--- START ---

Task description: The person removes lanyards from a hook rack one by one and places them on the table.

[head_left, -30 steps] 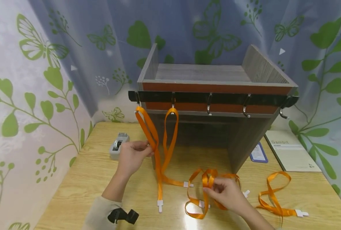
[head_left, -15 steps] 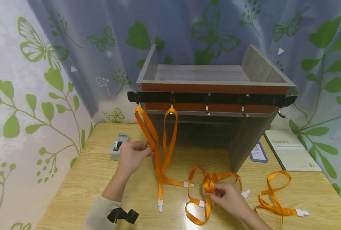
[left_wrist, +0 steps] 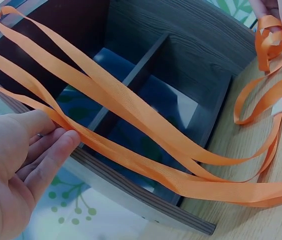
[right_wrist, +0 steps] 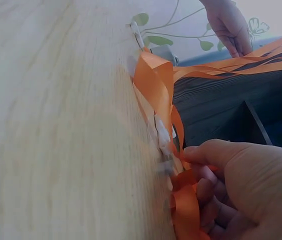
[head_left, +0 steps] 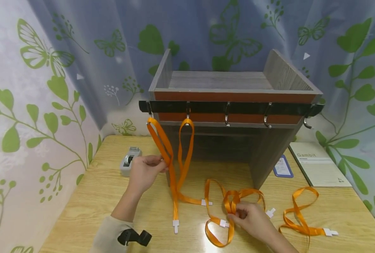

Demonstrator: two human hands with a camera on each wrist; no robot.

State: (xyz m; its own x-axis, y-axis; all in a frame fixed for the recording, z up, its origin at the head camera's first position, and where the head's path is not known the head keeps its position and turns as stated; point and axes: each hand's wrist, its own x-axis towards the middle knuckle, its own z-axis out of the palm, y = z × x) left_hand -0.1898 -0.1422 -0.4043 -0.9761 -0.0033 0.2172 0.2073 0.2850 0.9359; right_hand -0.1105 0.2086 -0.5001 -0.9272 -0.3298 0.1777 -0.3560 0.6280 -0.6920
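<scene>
Two orange lanyards hang from the two leftmost hooks of a black rail (head_left: 206, 106). My left hand (head_left: 145, 173) pinches the leftmost lanyard (head_left: 172, 172) partway down its strap, below the hook; in the left wrist view the fingertips (left_wrist: 70, 139) lie at the strap's edge. Beside it hangs the second lanyard (head_left: 190, 149), its white clip (head_left: 205, 202) lying on the table. Low over the table, my right hand (head_left: 254, 219) pinches gathered loops of another orange lanyard (head_left: 233, 194). Loose strap and white clips spread around those fingers, and the hand hides part of the bundle.
The rail runs across the front of a grey wooden shelf (head_left: 288, 73); its other hooks are bare. One more lanyard (head_left: 315, 231) lies at right. A blue-framed badge (head_left: 283, 167) and a notebook (head_left: 320, 170) lie behind. A grey tape dispenser (head_left: 125, 170) stands at left.
My right hand has shifted slightly down and right with the gathered loops, and the loose strap left of it has spread toward the shelf. The left hand keeps its pinch in place.
</scene>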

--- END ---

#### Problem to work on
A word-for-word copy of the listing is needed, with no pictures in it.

#### Task result
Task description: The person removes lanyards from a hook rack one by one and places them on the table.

[head_left, -30 steps] 
[head_left, -15 steps] 
[left_wrist, +0 steps] 
[right_wrist, +0 steps] 
[head_left, +0 steps] 

Demonstrator: two human hands with a camera on each wrist; no robot.

State: (xyz m; its own x-axis, y-axis; all in a frame fixed for the recording, z up, its origin at the head camera's first position, and where the head's path is not known the head keeps its position and turns as stated; point and axes: each hand's wrist, its own x-axis towards the middle knuckle, its own z-axis out of the palm, y = z × x) left_hand -0.1898 -0.1422 -0.4043 -0.9761 -0.0033 0.2172 0.2073 0.2850 0.9359; right_hand -0.1105 0.2086 -0.5001 -0.9272 -0.3298 0.1777 -0.3560 0.6280 -0.6920
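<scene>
Two orange lanyards hang from the two leftmost hooks of a black rail (head_left: 206, 106). My left hand (head_left: 145, 173) pinches the leftmost lanyard (head_left: 172, 172) partway down its strap, below the hook; in the left wrist view the fingertips (left_wrist: 70, 139) lie at the strap's edge. Beside it hangs the second lanyard (head_left: 190, 149), its white clip (head_left: 205, 202) lying on the table. Low over the table, my right hand (head_left: 254, 219) pinches gathered loops of another orange lanyard (head_left: 233, 194). Loose strap and white clips spread around those fingers, and the hand hides part of the bundle.
The rail runs across the front of a grey wooden shelf (head_left: 288, 73); its other hooks are bare. One more lanyard (head_left: 315, 231) lies at right. A blue-framed badge (head_left: 283, 167) and a notebook (head_left: 320, 170) lie behind. A grey tape dispenser (head_left: 125, 170) stands at left.
My right hand has shifted slightly down and right with the gathered loops, and the loose strap left of it has spread toward the shelf. The left hand keeps its pinch in place.
</scene>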

No more is needed to finish this exercise.